__Task instructions__
Find how many lines of the records hold the string "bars" and reply with only that total.

__Stored data__
+++

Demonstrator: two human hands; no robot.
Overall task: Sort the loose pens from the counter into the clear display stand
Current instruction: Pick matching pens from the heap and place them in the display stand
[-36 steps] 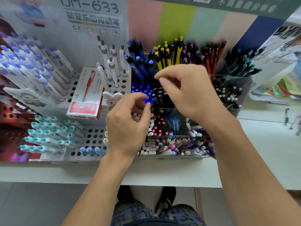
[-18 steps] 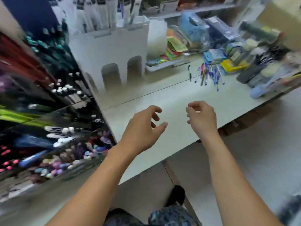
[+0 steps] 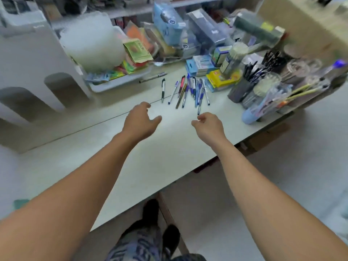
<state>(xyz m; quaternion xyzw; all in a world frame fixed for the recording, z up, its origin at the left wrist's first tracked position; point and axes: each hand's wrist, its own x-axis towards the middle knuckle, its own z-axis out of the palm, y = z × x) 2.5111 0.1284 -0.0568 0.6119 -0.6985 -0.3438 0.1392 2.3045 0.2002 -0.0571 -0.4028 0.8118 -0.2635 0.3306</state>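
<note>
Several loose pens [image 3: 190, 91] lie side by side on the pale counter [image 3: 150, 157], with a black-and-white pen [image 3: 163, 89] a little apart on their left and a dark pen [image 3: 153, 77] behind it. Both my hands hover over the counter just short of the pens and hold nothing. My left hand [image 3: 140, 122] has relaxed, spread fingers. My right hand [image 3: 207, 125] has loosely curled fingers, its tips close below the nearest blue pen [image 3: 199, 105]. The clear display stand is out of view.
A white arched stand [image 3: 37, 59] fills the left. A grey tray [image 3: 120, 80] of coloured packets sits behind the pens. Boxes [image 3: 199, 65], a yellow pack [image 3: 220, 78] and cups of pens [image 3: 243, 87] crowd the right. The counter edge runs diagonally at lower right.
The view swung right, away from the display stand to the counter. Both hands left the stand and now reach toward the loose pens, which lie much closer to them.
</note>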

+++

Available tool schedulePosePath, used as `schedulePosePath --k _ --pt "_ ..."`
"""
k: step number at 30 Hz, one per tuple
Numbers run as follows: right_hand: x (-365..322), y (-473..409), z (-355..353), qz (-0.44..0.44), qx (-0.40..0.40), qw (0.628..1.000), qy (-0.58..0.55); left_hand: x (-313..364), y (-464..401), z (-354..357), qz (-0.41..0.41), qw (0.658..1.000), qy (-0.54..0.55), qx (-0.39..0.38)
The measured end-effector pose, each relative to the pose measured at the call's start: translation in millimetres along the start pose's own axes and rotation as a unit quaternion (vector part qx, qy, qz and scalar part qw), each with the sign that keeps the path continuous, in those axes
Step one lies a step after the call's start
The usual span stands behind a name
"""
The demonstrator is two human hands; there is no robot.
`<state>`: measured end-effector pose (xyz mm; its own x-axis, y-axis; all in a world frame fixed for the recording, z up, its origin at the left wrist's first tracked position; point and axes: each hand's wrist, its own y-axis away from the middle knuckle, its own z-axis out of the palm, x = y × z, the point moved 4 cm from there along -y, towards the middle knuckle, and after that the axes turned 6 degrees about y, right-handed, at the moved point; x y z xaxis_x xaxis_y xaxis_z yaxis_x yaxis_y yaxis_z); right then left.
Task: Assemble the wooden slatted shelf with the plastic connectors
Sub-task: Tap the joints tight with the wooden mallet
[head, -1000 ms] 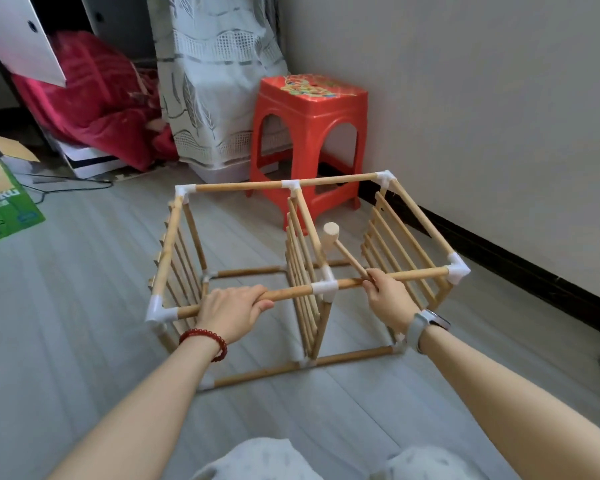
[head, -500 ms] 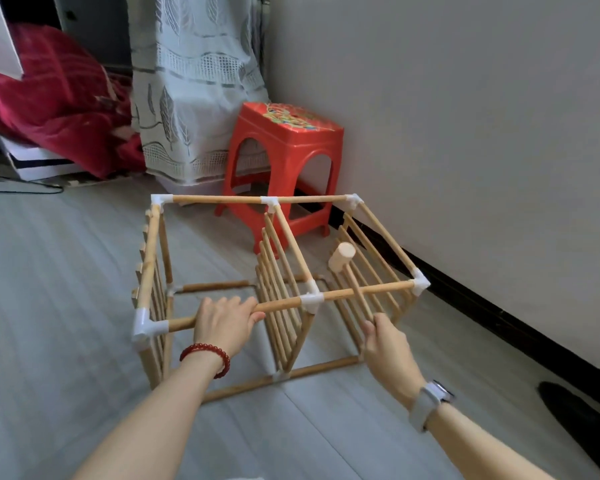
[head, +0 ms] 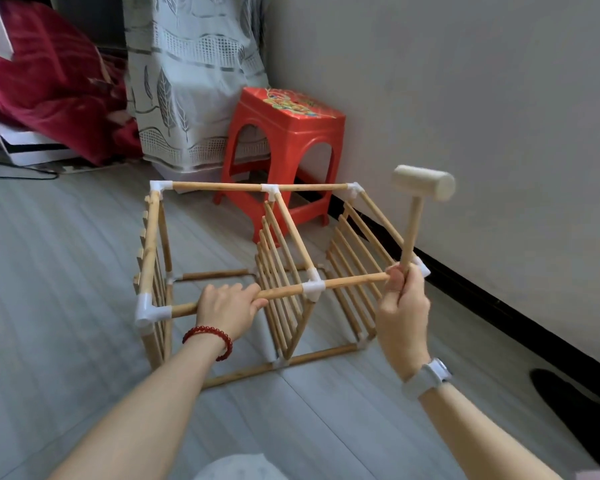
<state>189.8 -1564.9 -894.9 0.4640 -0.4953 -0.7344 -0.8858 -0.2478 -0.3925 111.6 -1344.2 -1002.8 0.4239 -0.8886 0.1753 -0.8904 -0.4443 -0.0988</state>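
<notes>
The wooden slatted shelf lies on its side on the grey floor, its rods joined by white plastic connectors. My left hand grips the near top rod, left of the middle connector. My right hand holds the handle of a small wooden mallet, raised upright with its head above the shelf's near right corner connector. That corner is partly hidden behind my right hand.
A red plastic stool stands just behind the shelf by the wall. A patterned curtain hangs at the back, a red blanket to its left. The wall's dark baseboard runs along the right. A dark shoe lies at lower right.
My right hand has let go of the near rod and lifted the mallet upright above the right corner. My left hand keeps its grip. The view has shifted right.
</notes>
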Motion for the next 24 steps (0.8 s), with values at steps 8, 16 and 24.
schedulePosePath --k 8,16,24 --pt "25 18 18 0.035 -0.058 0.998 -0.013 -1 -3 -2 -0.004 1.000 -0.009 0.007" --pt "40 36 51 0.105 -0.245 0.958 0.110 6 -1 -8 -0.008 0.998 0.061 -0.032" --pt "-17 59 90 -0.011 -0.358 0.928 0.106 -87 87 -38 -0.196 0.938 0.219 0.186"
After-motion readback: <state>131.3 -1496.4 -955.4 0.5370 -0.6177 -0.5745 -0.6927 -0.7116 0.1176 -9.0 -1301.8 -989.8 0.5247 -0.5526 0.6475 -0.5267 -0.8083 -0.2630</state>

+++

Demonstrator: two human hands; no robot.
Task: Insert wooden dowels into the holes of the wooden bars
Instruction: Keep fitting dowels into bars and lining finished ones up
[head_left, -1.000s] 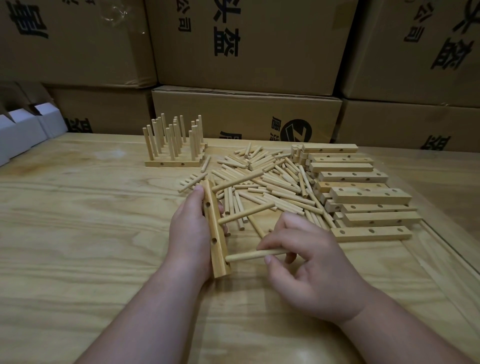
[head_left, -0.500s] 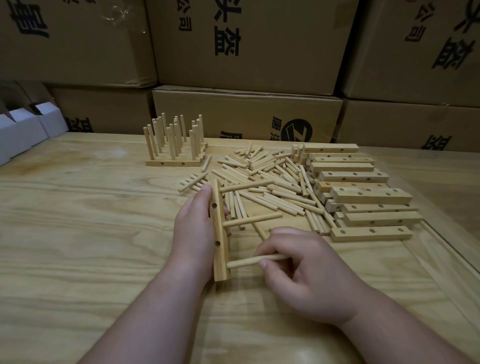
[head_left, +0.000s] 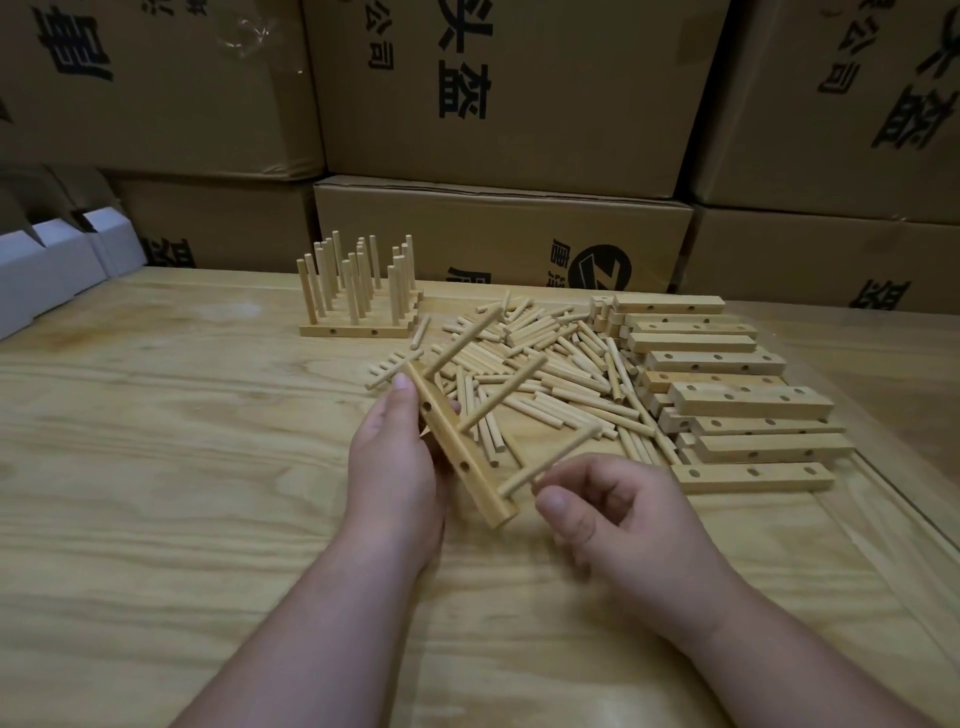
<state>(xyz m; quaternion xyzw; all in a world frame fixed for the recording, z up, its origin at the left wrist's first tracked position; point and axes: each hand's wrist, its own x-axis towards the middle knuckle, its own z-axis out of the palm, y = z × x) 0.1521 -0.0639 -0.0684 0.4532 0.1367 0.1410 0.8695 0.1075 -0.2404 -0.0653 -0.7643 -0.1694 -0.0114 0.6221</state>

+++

__Task result__
2